- [Exercise objective]: Could you find each line of the data below that contains the word "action" and copy those lines?

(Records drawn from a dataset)

##############################

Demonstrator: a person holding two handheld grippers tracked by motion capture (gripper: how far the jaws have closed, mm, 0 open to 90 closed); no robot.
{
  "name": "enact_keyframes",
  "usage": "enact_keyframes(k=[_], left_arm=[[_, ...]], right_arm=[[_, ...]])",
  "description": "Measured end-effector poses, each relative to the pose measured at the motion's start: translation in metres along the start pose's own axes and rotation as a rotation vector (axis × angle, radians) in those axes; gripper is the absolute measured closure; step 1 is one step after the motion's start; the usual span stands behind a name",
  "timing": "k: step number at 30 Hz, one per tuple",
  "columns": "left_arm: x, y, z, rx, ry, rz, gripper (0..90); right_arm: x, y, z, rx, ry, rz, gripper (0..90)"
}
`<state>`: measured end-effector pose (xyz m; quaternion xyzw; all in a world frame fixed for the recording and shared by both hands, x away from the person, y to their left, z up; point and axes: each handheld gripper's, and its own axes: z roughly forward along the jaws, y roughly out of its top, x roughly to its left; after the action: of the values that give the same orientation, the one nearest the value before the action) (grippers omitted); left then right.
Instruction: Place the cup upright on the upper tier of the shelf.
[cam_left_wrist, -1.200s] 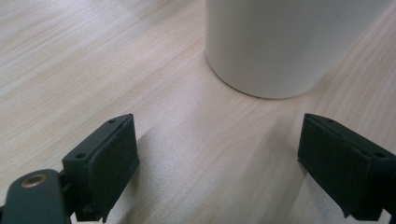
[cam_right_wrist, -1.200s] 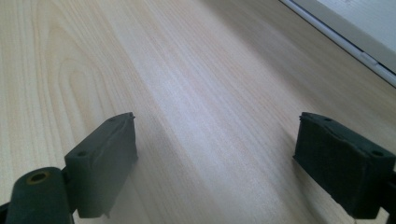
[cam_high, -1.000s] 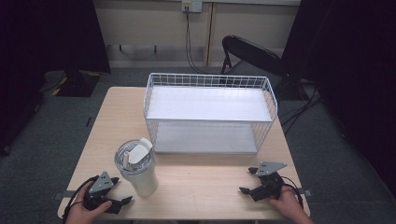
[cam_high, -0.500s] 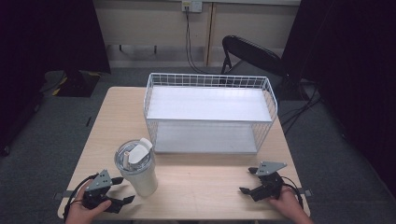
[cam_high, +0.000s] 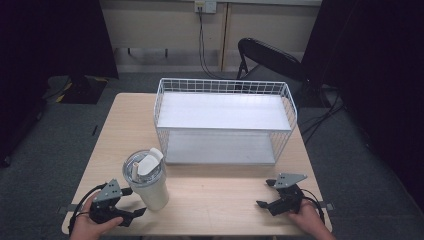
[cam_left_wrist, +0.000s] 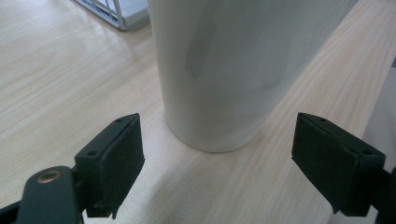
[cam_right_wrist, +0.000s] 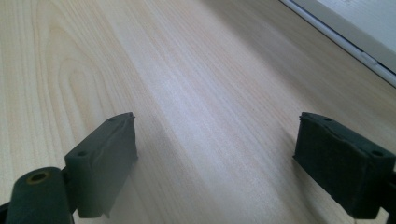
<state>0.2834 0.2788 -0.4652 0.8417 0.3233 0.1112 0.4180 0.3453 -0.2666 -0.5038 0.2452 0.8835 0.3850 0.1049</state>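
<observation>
Lidded white tumbler (cam_high: 147, 180), upright on the worktop (cam_high: 220, 195) just in front of the wire basket's (cam_high: 225, 120) left corner; likely rigid, smooth, slippery, top-heavy, best gripped mid-wall; left tongs (cam_high: 131, 204) open astride its base, right tongs (cam_high: 266, 193) open, empty.

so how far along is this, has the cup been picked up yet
Not yet. Nothing looks finished: the tumbler stands upright on the table, outside the wire basket. In hand: the left gripper is open at the tumbler's base, jaws on either side without touching. The right gripper rests open over bare wood. Closing, lifting and placing all remain, wherever it is meant to go.
</observation>
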Motion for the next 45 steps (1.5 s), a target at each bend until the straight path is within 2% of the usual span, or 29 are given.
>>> enact_keyframes(k=[6, 15, 22, 36, 45], left_arm=[[-0.002, 0.009, -0.006, -0.035, -0.005, 0.002, 16.4], [-0.007, 0.020, -0.007, -0.078, -0.025, 0.017, 16.2], [-0.005, 0.023, -0.009, -0.143, -0.025, -0.012, 15.8], [-0.007, 0.031, -0.002, -0.169, -0.019, -0.010, 12.7], [-0.008, 0.034, 0.007, -0.208, -0.017, -0.008, 8.6]], right_arm=[[0.000, 0.000, 0.000, 0.000, 0.000, 0.000, 12.4], [0.000, 0.000, 0.000, 0.000, 0.000, 0.000, 12.3], [0.000, 0.000, 0.000, 0.000, 0.000, 0.000, 12.3], [0.000, 0.000, 0.000, 0.000, 0.000, 0.000, 12.3], [0.000, 0.000, 0.000, 0.000, 0.000, 0.000, 12.3]])
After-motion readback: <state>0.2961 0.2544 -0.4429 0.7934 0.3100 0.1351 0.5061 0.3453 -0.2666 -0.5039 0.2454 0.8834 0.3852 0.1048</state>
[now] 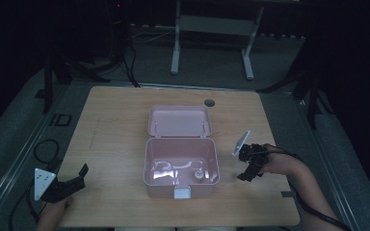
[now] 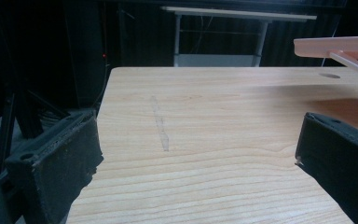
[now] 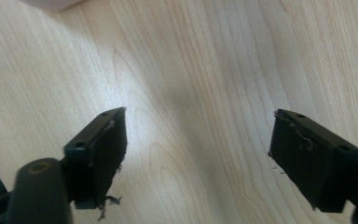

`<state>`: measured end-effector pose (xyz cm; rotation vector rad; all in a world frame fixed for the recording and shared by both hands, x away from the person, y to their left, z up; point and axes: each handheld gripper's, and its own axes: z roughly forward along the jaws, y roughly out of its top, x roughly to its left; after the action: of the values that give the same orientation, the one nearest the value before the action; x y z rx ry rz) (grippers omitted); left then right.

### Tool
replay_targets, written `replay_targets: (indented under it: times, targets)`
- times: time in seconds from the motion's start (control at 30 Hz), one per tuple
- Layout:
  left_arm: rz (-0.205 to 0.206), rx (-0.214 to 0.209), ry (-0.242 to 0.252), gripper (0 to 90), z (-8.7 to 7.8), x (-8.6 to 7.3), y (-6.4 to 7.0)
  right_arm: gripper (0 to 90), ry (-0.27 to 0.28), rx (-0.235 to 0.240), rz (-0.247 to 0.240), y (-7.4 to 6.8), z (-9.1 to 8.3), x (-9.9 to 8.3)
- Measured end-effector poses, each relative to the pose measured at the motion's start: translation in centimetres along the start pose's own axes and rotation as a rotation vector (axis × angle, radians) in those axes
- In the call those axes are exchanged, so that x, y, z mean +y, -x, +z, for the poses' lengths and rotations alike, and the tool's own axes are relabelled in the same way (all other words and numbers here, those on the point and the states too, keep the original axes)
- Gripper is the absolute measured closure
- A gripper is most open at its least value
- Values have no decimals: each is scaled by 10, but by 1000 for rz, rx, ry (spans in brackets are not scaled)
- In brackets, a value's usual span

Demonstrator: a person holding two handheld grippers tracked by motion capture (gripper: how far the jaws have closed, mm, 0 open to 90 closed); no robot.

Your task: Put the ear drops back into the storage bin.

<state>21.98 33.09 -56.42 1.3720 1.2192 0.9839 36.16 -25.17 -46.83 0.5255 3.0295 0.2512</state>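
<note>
Wooden table (image 1: 115,144), dim room. Pink lidded box (image 1: 180,166) centred, lid open, possibly a small bottle (image 1: 199,175) inside. I judge it light, rigid, slick; grip a side wall. Left gripper (image 1: 79,175) and right gripper (image 1: 248,174): jaws apart, empty.

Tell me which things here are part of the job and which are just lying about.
Part of the job: open pink box, small bottle inside it, left gripper, right gripper, both open and empty.
Lying about: white frame behind the table, floor cables.
</note>
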Motion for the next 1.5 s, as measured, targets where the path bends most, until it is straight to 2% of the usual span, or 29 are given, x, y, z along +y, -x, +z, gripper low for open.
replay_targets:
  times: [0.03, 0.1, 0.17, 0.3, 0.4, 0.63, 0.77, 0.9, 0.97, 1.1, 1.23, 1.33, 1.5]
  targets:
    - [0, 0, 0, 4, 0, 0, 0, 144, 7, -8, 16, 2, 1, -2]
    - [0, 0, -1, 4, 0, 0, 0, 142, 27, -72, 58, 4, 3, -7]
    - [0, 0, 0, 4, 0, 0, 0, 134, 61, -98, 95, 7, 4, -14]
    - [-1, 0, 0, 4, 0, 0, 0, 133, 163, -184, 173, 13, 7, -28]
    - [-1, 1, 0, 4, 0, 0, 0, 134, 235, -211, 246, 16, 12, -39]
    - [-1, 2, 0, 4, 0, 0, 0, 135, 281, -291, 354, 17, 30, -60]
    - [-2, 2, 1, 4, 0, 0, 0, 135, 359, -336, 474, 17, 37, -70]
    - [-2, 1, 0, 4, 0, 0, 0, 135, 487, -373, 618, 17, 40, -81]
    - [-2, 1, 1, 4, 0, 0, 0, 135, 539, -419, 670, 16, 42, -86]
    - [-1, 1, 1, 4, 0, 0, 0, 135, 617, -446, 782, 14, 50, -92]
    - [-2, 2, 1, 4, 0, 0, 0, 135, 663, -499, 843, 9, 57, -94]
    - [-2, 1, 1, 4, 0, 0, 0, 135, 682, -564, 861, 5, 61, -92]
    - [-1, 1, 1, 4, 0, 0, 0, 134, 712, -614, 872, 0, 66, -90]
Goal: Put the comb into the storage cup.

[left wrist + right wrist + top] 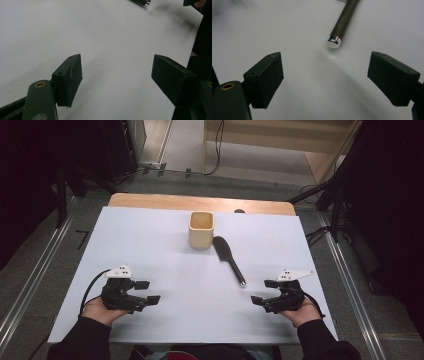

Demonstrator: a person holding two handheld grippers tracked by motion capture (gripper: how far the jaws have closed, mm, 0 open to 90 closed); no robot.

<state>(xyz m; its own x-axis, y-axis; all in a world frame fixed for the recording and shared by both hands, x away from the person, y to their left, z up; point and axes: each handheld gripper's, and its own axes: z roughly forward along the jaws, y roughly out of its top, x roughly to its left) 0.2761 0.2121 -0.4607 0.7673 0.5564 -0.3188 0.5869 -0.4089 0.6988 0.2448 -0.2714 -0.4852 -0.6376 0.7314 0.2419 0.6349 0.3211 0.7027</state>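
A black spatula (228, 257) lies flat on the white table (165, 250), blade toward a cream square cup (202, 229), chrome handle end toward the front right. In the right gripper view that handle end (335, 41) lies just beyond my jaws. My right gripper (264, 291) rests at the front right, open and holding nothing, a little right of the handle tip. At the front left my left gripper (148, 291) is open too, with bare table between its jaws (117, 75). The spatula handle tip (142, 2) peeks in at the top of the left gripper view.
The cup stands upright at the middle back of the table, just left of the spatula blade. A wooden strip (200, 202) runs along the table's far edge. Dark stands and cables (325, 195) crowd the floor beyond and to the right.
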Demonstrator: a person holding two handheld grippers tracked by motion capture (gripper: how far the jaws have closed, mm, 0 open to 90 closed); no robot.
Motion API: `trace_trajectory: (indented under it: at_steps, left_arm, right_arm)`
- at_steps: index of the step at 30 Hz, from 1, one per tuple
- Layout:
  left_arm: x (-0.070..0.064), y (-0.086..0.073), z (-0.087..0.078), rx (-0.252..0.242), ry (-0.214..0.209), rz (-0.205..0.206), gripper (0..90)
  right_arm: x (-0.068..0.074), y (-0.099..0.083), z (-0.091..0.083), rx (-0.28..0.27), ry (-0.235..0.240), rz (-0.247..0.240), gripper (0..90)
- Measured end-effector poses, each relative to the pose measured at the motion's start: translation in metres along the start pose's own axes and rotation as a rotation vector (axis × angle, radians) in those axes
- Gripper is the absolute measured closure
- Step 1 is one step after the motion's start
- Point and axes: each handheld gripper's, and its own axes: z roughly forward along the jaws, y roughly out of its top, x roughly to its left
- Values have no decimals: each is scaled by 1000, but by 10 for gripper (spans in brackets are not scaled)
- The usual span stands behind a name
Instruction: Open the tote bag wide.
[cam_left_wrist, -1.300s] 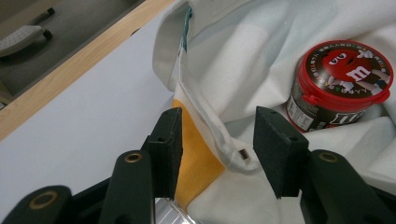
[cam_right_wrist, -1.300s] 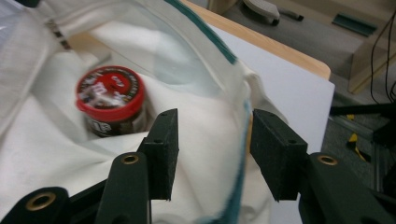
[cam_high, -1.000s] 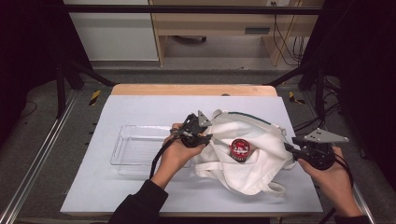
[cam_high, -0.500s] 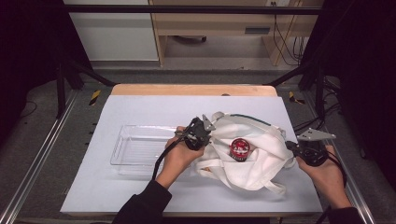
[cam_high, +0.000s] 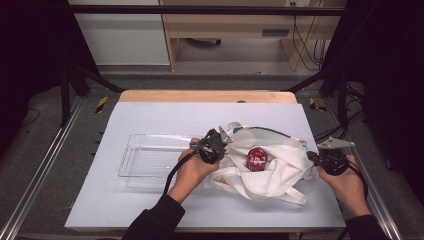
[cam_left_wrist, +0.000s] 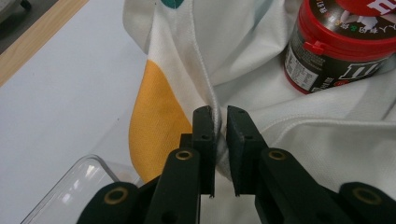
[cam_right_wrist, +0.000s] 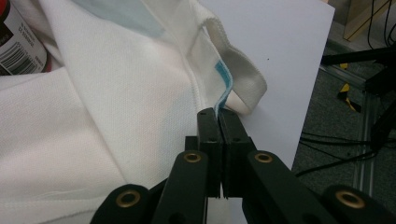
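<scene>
A white cloth bag (cam_high: 280, 165) with teal, light-blue and orange patches lies on the white table top. A red-lidded candy jar (cam_high: 256, 158) lies on its side in the bag's open mouth. My left gripper (cam_high: 220, 142) is shut on the bag's left rim (cam_left_wrist: 215, 116), with the jar (cam_left_wrist: 341, 42) just beyond it. My right gripper (cam_high: 320, 159) is shut on the bag's right rim (cam_right_wrist: 223, 100), beside a folded handle loop (cam_right_wrist: 238, 79). The bag's mouth is stretched between the two grippers.
A clear plastic tray (cam_high: 150, 161) sits left of the bag, under the left hand. The bag's strap (cam_high: 280, 192) trails toward the front edge. The table (cam_high: 165, 117) ends in a wooden strip at the back. Cables lie on the floor at the right.
Both grippers have shifted slightly to the right and nearer, pulling the bag with them. The jar stays in the bag's mouth.
</scene>
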Motion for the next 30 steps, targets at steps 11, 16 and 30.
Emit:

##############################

- [Reply to the task]:
`<state>`: measured end-effector pose (xyz m; quaternion xyzw; all in a world frame fixed for the recording and shared by both hands, x away from the person, y to their left, z up; point and axes: each handheld gripper's, and its own axes: z roughly forward along the jaws, y roughly out of its top, x roughly to its left; after the action: of the values that give the same orientation, the one nearest the value before the action) (grippers omitted); left then right.
`<state>`: measured end-effector pose (xyz cm; rotation vector rad; all in a world frame fixed for the recording and shared by both hands, x away from the person, y to their left, z up; point and axes: each handheld gripper's, and its own axes: z roughly forward along the jaws, y roughly out of its top, x roughly to its left; after the action: of the values that give the same orientation, the one nearest the value before the action; x y z rx ry rz) (grippers omitted); left then right.

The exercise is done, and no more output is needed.